Directions: Line for line, the listing below is to be transcribed exactly.
= = = = = = =
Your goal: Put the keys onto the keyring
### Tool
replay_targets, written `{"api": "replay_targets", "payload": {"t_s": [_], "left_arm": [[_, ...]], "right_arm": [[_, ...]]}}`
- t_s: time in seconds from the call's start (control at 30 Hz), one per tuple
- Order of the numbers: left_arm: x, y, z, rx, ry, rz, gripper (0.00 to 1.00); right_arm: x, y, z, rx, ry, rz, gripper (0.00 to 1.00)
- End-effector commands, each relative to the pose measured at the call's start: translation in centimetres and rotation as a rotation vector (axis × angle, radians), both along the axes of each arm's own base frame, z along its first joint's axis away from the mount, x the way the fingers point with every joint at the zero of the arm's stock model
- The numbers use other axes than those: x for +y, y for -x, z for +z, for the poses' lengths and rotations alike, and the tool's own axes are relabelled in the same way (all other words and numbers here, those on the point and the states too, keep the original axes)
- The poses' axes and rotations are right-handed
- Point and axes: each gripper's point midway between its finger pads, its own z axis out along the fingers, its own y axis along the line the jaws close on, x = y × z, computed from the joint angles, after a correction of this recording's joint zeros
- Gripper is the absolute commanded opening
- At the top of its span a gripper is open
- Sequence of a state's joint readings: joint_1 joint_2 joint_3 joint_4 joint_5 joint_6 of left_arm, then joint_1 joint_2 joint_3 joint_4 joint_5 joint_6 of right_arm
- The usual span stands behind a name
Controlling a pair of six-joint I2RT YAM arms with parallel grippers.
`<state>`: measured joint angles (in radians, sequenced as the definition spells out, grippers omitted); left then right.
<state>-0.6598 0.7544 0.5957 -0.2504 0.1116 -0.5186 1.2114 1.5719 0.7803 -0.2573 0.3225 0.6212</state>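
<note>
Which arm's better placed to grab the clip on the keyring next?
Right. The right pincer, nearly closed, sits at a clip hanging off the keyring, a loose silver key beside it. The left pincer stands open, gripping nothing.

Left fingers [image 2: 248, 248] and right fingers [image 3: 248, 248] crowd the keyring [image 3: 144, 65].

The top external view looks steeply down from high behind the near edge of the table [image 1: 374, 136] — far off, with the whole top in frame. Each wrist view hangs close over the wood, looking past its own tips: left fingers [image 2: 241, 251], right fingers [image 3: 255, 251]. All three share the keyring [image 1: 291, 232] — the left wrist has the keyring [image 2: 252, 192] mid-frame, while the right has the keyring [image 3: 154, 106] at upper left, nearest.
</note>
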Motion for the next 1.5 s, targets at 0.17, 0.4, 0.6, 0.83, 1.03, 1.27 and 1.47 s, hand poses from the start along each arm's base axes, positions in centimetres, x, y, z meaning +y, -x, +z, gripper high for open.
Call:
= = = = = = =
Reply to the exercise:
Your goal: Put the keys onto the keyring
### Tool
replay_targets, written `{"api": "replay_targets", "payload": {"t_s": [_], "left_arm": [[_, ...]], "right_arm": [[_, ...]]}}`
- t_s: time in seconds from the call's start (control at 30 Hz), one per tuple
- Order of the numbers: left_arm: x, y, z, rx, ry, rz, gripper (0.00 to 1.00); right_arm: x, y, z, rx, ry, rz, gripper (0.00 to 1.00)
- End-effector commands, each relative to the pose measured at the call's start: translation in centimetres and rotation as a rotation vector (axis × angle, radians), both along the axes of each arm's own base frame, z along its first joint's axis away from the mount, x the way the fingers point with every joint at the zero of the arm's stock model
- The numbers use other axes than those: x for +y, y for -x, z for +z, for the poses' lengths and rotations alike, and the tool's own axes are relabelled in the same way (all other words and numbers here, those on the point and the states too, keep the original axes)
- The poses' axes and rotations are right-handed
- Point and axes: each gripper's point midway between its finger pads, its own z axis out along the fingers, its own y axis along the line the jaws close on, x = y × z, computed from the joint angles, after a correction of this recording's joint zeros
- Gripper is the absolute commanded opening
- At the top of its span a gripper is open
- Sequence of a state's joint readings: joint_1 joint_2 joint_3 joint_4 joint_5 joint_6 of left_arm, then joint_1 joint_2 joint_3 joint_4 joint_5 joint_6 of right_arm
- The usual span stands behind a name
Controlling a pair of six-joint I2RT YAM arms with parallel grippers.
`<state>`: measured joint angles (in radians, sequenced as the definition spells out, grippers omitted); left then right.
<state>-0.6598 0.7544 0.5957 -0.2504 0.1116 -0.5186 1.2114 1.5719 0.7803 -0.2573 0.3225 0.6212</state>
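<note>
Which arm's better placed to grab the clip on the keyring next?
Right. The right pincer, nearly closed, sits at a clip hanging off the keyring, a loose silver key beside it. The left pincer stands open, gripping nothing.

Left fingers [image 2: 248, 248] and right fingers [image 3: 248, 248] crowd the keyring [image 3: 144, 65].

The top external view looks steeply down from high behind the near edge of the table [image 1: 374, 136] — far off, with the whole top in frame. Each wrist view hangs close over the wood, looking past its own tips: left fingers [image 2: 241, 251], right fingers [image 3: 255, 251]. All three share the keyring [image 1: 291, 232] — the left wrist has the keyring [image 2: 252, 192] mid-frame, while the right has the keyring [image 3: 154, 106] at upper left, nearest.
</note>
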Motion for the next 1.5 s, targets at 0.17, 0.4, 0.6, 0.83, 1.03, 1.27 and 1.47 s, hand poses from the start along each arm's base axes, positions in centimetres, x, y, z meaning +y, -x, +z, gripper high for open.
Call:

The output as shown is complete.